The email I posted came from IS, it is not third party info. Check the other thread again, I have added the copy from the pdf that comes attached with the email and it explains it all in more detail.

One may not have to remove all photos right now to comply, but one must give all other sites notice now (before Jan. 11) and give IS proof that one has done so (before Jan. 11).

I can see many advantages to being exclusive and for me, it is not off the table. Just don't want to be forced to make the commitment before Jan. 11. Too many changes have been made in the last month and I would like to see the outcome of those changes.

Ah ok, I had missed that thread.  Going to take a look now.
Title: Re: iStock in the New Year
Post by: travelstock on January 07, 2010, 01:10
Even if I were in a position to go exclusive with IS, I don't think I would on the back of a move like this by them.

While I can see the benefits for contributors of higher royalties - the canister shifts are really nothing but a profit share grab by a company that is already the most profitable in the industry. Long term I think that this change, and Fotolia's changes are bad for all contributors.
Title: Re: iStock in the New Year
Post by: Digital66 on January 07, 2010, 01:31
... While I can see the benefits for contributors of higher royalties - the canister shifts are really nothing but a profit share grab by a company that is already the most profitable in the industry. ...


My thoughts exactly.

To me, IS response to the question "Why are you changing canister levels?" is an insult to anyone's intelligence:

"We have grown far beyond anyone's expectations since the original canister levels were set. The current system just isn't sustainable. We must increase the canister levels in order to maintain current royalty rates."

 >:(

Title: Re: iStock in the New Year
Post by: Freezingpictures on January 07, 2010, 01:58
....  If iStock were to fail or severely drop off, then I can always go back to spreading things around among the sites. ...

The only problem is that you would loose your Search Positions from your established files at the other agencies. I doubt I would do so well, if I would delete my portfolio and upload it again.
Title: Re: iStock in the New Year
Post by: keo on January 07, 2010, 05:08
....  If iStock were to fail or severely drop off, then I can always go back to spreading things around among the sites. ...

The only problem is that you would loose your Search Positions from your established files at the other agencies. I doubt I would do so well, if I would delete my portfolio and upload it again.

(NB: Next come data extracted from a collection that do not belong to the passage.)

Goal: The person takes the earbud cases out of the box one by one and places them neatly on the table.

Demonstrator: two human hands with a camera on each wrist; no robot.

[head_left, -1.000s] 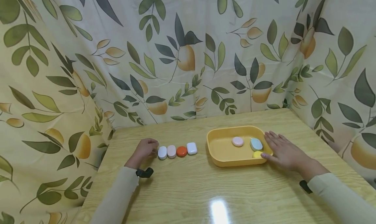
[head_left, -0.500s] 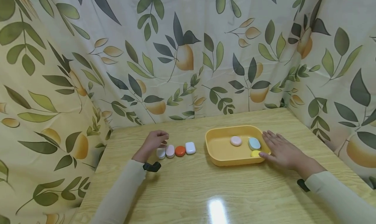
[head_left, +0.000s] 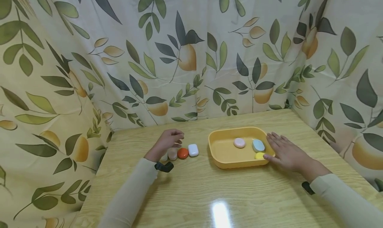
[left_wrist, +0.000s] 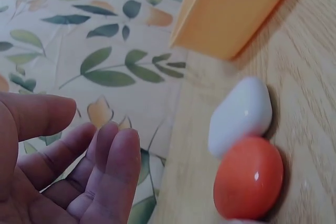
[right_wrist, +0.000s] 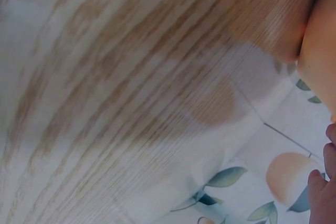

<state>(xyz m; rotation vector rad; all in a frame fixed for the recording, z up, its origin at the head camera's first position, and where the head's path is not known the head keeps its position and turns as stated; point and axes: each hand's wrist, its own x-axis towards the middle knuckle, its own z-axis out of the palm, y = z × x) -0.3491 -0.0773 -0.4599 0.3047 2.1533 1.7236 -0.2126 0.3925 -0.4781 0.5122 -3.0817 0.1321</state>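
Note:
My left hand [head_left: 166, 143] hovers over the left part of a row of small glossy pieces, fingers loosely bent and holding nothing. In the left wrist view its thumb and fingertips are apart. The row has a white rounded-square piece [head_left: 193, 150], a round orange-red piece [head_left: 183, 153], a pale pink piece [head_left: 172, 154] and a whitish one [head_left: 164, 158], the last two partly hidden by the hand. My right hand [head_left: 288, 155] rests at the right end of a yellow tray [head_left: 222, 150], fingers straight, thumb over the rim.
Inside the tray lie a pink round piece [head_left: 239, 143], a light blue piece [head_left: 258, 145] and a yellow piece [head_left: 259, 155], partly behind the thumb. A leaf-patterned curtain [head_left: 131, 98] hangs behind and at both sides of the wooden table [head_left: 191, 191].
My left hand has moved right and up from the row's left end to above it, now covering the left pieces. My right hand keeps its place at the tray.

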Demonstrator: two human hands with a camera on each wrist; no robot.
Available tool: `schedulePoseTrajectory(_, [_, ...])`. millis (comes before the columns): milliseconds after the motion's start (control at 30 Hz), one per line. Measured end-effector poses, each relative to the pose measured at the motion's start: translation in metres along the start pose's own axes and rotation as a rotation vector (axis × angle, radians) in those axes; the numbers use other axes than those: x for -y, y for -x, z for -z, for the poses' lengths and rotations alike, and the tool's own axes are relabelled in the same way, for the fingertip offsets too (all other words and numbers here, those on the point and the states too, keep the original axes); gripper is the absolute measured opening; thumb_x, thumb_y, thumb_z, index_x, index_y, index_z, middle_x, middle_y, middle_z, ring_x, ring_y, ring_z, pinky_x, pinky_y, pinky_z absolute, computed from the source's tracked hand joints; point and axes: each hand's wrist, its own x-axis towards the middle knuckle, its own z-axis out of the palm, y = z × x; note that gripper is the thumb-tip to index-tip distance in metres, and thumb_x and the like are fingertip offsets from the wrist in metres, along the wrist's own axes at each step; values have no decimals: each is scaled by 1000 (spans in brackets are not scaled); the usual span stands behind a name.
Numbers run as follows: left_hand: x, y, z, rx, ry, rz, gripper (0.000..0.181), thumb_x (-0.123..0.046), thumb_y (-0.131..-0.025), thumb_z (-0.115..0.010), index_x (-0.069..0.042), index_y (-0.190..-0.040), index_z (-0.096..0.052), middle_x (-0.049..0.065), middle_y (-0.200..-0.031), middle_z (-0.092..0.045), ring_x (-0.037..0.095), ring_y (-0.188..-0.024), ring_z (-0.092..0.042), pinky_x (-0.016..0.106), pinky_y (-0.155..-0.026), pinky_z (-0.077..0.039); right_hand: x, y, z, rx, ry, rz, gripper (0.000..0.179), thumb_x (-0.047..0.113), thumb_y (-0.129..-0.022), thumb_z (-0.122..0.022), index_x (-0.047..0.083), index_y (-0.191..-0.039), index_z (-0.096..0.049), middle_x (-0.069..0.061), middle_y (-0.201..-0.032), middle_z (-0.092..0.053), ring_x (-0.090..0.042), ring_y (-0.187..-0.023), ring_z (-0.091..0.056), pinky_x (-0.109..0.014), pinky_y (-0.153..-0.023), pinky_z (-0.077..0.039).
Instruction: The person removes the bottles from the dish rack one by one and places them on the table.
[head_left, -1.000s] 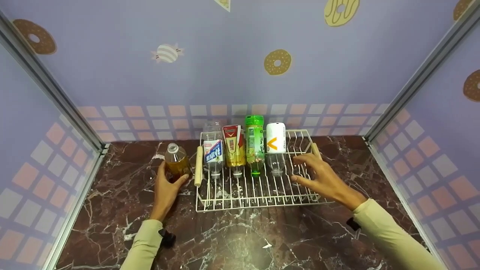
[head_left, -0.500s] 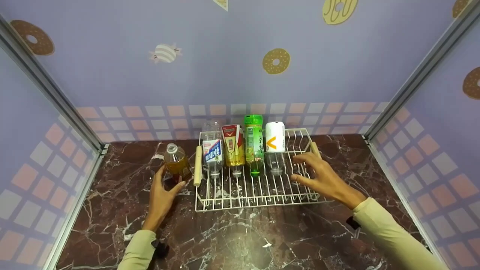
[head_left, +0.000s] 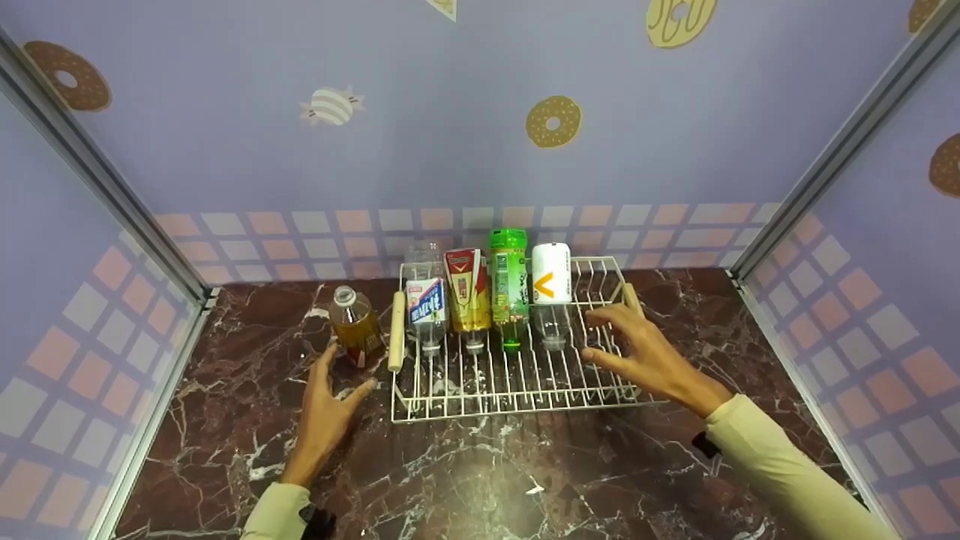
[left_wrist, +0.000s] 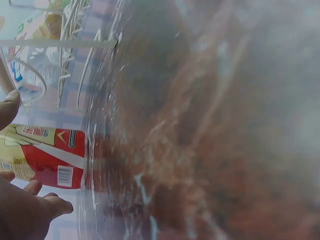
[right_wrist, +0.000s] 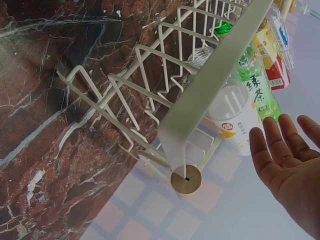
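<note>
A bottle with a gold and red label [head_left: 355, 328] stands upright on the dark marbled counter, left of the rack. My left hand [head_left: 324, 409] is just in front of it, thumb and fingers spread apart and holding nothing; the left wrist view shows the red label [left_wrist: 55, 157] beyond the fingers. Over the right end of the white wire rack [head_left: 517, 405] my right hand [head_left: 637, 352] is held with fingers spread, nothing in its grasp. Nearest to it in the rack is an upside-down clear bottle with a white label [head_left: 552, 274].
More bottles lean neck-down in the rack: a green one [head_left: 510, 281], a gold and red one [head_left: 468, 292] and a clear one with a blue and white label [head_left: 426, 304]. Wooden handles [head_left: 397, 330] sit at the rack's ends. A patterned wall [head_left: 450, 150] rises behind.
My left hand has let go of the gold and red bottle and drawn back toward the front. The bottle stays standing on the counter. My right hand has hardly moved.
</note>
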Motion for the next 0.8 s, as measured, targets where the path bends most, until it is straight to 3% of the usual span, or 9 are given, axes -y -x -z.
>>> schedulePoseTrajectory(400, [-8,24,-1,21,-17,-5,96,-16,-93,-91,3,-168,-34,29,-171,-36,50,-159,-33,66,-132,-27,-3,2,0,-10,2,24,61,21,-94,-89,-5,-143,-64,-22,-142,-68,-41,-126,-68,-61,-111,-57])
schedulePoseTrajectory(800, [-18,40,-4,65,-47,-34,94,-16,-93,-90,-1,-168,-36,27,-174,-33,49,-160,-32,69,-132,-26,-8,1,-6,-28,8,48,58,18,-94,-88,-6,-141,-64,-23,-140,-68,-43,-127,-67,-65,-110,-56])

and start again 0.25$ from SS, start again white level from FOTOLIA, one level file from DT....
Title: Re: iStock in the New Year
Post by: Fran on January 07, 2010, 05:44

and start again 0.25$ from SS, start again white level from FOTOLIA, one level file from DT....

I'm not 100% sure, but I think you can simply remove all images and retain your levels both in SS and FT. No luck for DT obviously, but you should retain your search placement (AR).
Title: Re: iStock in the New Year
Post by: Noodles on January 07, 2010, 07:13
Both SS and DT allow you to disable your images and/or portfolio without deleting them - so I assume that's okay for going exclusive with IS or do IS have an issue with it?
Title: Re: iStock in the New Year
Post by: sharpshot on January 07, 2010, 11:41
Do you have to disable each image with DT and then re-enable them if you go back?  It must cost a lot in lost earnings going exclusive and then even more if your earnings fall and you cancel it.  Not something I would consider doing, unless istock start paying us a big lump sum to go exclusive.  That seems about as likely as them raising commissions :)
Title: Re: iStock in the New Year
Post by: Sean Locke Photography on January 07, 2010, 18:43
The iStock credits/image price change has taken place.
Title: Re: iStock in the New Year
Post by: willie on January 07, 2010, 19:05
....  If iStock were to fail or severely drop off, then I can always go back to spreading things around among the sites. ...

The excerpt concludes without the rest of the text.